Because grid computing was developed as a scientific tool, it initially lacked many of the services that would be needed by a commercial firm. The early versions of the grid were rarely able to log all the jobs being processed, determine the cost of the computation, or make the best use of grid resources. By contrast, cloud computing came from the commercial world and included those features from the very start. "Cloud computing enables the use of computational capacity as a utility," explained a recent paper on the subject. If you are going to provide computing power as a utility, you need to monitor it, management it and bill for it as if it were a utility.
However, if we look closely at the origins of cloud computing, we find that the start of the cloud is not in any specific technology but in the fact that computing centers have always been centers of expertise. You cannot use a computer without expertise. If you do not have much expertise yourself, you have to rely on the expertise of others. Furthermore, some expertise you only need on rare occasions – the expertise of building a new database, for example, or of developing a cybersecurity strategy. You will usually get the best expertise for these specialized circumstances if you can share it with others.
The customers of IBM were probably the first group to recognize that computing expertise should be shared. In the mid 1950s, they created an organization to share the expertise of their employees. At the time, there were only 18 organizations that used IBM's scientific computer and they basically knew all the skilled programmers in the world.
From this humble beginning came computing service bureaus, central time sharing, Web hosting companies and eventually, cloud computing organizations. All of them provided computing services but more importantly, they allowed all of their users to have access to expertise, to people who knew how to operate computers well.
Cloud computing, of course, has become an important service business that demands new technologies. The Chinese Academy of Sciences estimated that Chinese businesses spend ¥3.5 Billion (RMB) for cloud computing services, which includes ¥2.8 Billion for the most common form of cloud computing, hosted software or Software-as-a-Service. It also estimates that this market will grow by 70 percent over the next 3 years and may represent about 2.5 percent of the global cloud computing market.
As the Computer Society has debated how to treat cloud computing, we often returned to the idea that the cloud does not seem to be a unique form of technology but instead seems to borrow many different forms of technology, both new and old. Recently, we began to realize that cloud computing may quickly become tightly connected to the problems of big data because big data demands special expertise that many companies will not be able to find.
Big data will involve large, distributed databases, high-performance computing, and specialized analytical techniques. Many of companies will find it difficult to hire people with these skills and so will want to turn to organizations that can provide them. The logical provider of these skills will likely be the companies that offer cloud computing services.

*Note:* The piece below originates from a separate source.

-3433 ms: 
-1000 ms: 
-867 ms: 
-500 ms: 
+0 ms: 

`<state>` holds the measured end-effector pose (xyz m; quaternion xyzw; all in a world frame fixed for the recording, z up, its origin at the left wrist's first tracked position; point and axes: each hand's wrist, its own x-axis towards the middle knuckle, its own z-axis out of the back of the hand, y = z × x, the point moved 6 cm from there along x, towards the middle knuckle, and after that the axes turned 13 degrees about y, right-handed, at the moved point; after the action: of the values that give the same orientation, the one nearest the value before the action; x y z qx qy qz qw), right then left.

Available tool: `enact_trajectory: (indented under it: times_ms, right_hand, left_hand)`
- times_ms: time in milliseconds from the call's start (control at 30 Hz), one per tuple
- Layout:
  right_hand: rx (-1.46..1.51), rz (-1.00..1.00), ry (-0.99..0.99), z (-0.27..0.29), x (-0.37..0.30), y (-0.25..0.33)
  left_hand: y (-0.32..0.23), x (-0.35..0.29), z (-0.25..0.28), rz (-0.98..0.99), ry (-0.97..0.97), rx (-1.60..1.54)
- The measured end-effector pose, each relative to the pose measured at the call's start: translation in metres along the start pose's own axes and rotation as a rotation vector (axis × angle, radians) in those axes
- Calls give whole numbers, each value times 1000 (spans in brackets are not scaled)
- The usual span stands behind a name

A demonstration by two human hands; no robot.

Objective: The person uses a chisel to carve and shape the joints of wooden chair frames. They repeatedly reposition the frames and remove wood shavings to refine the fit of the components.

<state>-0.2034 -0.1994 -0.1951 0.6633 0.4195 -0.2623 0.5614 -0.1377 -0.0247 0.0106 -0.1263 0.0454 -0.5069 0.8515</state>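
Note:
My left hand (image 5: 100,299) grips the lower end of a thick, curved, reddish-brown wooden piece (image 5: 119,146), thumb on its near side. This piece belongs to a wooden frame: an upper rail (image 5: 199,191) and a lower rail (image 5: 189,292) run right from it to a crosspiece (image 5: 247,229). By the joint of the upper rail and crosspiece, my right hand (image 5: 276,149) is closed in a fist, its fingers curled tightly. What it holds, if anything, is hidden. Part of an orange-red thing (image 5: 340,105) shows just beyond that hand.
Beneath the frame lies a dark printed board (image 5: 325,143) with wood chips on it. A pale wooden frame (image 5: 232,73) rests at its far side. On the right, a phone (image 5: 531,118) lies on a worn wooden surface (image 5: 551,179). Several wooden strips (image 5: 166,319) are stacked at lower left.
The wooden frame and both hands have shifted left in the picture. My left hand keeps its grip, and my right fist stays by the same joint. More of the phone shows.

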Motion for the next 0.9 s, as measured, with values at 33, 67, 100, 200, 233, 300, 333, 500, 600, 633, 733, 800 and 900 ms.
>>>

Of the skills needed for big data, at least some of them will be derived from grid computing. In particular, the grid projects have learned how to handle massive distributed databases with existing computer resources. So even though we have declared cloud computing to be an important topic and have decided to invest our resources in the cloud, we may find that were are actually promoting ideas from other fields, including grid computing, that are no longer getting the attention that they once received.